Abelson, J.B. Doherty, William E. Johnson and John A. Porter, or 
any of them acting individually, as the proxy of the undersigned, 
with full power of substitution, to vote, as indicated below and 
in their discretion upon such other matters as may properly come 
before the meeting, all shares which the undersigned would be 
entitled to vote at the Annual Meeting of the Company to be held 
at 10:00 a.m., Eastern time, June 25, 1997 at the Hotel duPont, Eleventh 
and Market Streets, Wilmington, Delaware 19801, and at any adjournment
or postponement thereof.
    

1.  ELECTION OF DIRECTORS:
		/_/ FOR all nominees listed below	
		/_/ Withhold Authority to vote for all nominees listed below

Nominees:  For a one-year term expiring at the next Annual Meeting 
           of Shareholders:

           Richard D. Sanford, Timothy W. Wallace, Barry M. Abelson, 
           J.B. Doherty, William E. Johnson and John A. Porter.
           (Instruction: To withhold authority to vote for any 
           nominee(s), write the name(s) of such nominee(s) on the 
           line below.)


2.  RATIFICATION OF APPOINTMENT OF KPMG PEAT MARWICK LLP  
    AS INDEPENDENT AUDITORS FOR THE FISCAL YEAR ENDING DECEMBER 31, 1997:

        /_/ FOR    	/_/ AGAINST     /_/  ABSTAIN

Please date and sign your Proxy on the reverse side and return it promptly.

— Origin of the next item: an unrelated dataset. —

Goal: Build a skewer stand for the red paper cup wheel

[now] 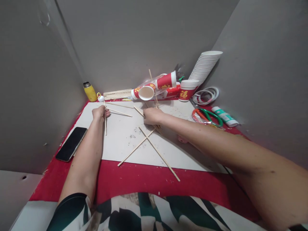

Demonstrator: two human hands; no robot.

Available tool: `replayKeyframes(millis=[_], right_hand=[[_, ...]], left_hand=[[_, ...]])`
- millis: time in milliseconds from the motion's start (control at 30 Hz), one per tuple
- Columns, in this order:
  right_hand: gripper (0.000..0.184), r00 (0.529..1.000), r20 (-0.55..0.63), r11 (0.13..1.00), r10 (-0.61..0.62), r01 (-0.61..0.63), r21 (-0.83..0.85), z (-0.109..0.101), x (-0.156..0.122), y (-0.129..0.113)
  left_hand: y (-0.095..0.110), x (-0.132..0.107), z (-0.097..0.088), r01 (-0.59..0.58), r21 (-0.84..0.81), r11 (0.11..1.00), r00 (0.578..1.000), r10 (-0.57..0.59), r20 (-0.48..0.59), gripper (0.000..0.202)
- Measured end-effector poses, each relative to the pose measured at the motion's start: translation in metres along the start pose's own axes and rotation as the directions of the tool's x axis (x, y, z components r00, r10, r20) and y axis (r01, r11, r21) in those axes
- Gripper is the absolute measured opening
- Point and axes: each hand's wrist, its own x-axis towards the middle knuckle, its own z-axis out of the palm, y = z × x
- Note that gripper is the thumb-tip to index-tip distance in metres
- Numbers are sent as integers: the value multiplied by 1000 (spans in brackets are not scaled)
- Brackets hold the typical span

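Note:
My left hand (98, 113) is at the left of the white board, its fingers closed around an upright-looking wooden chopstick (105, 126). Beside those fingers, two more thin chopsticks (120, 112) point to the right. Near the board's middle, my right hand (152, 115) is closed at a chopstick (138, 111) that runs in under its fingers; the fingertips are partly hidden. Several stick ends show behind and below this hand. Closer to me, two chopsticks cross, one slanting left (132, 152) and one slanting right (163, 159) past the board's front edge.
A phone (71, 143) lies beside my left forearm. At the back are a yellow bottle (89, 92), a row of chopsticks (117, 94) and red paper cups (166, 81). On the right stand stacked white cups (204, 65), with a tape coil (206, 96), green-handled scissors (213, 116) and a roll (225, 116).

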Motion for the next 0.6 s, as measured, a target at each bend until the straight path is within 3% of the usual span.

    This Proxy is solicited on behalf of the Board of Directors.  
Unless otherwise specified, the shares will be voted "FOR" the 
election of all nominees for director listed on the reverse side 
hereof and "FOR" ratification of appointment of KPMG Peat 
Marwick LLP as the Company's independent auditors.  This Proxy 
also delegates discretionary authority with respect to any other 
business which may properly come before the meeting or any 
adjournment or postponement thereof.

    The undersigned hereby acknowledges receipt of the Notice of 
Annual Meeting and Proxy Statement.


                        Date: ___________________________, 1997

											
                        _____________________________________
                               Signature of Shareholder

                        _____________________________________
                               Signature of Shareholder


NOTE:  PLEASE SIGN THIS PROXY EXACTLY AS NAME(S) APPEAR ON YOUR 
STOCK CERTIFICATE.  WHEN SIGNING AS ATTORNEY-IN-FACT, EXECUTOR, 
ADMINISTRATOR, TRUSTEE OR GUARDIAN, PLEASE ADD YOUR TITLE AS 
SUCH, AND IF SIGNER IS A CORPORATION, PLEASE SIGN WITH FULL 
CORPORATE NAME BY A DULY AUTHORIZED OFFICER OR OFFICERS AND AFFIX 
THE CORPORATE SEAL.  WHERE STOCK IS ISSUED IN THE NAME OF TWO (2) 
OR MORE PERSONS, ALL SUCH PERSONS SHOULD SIGN.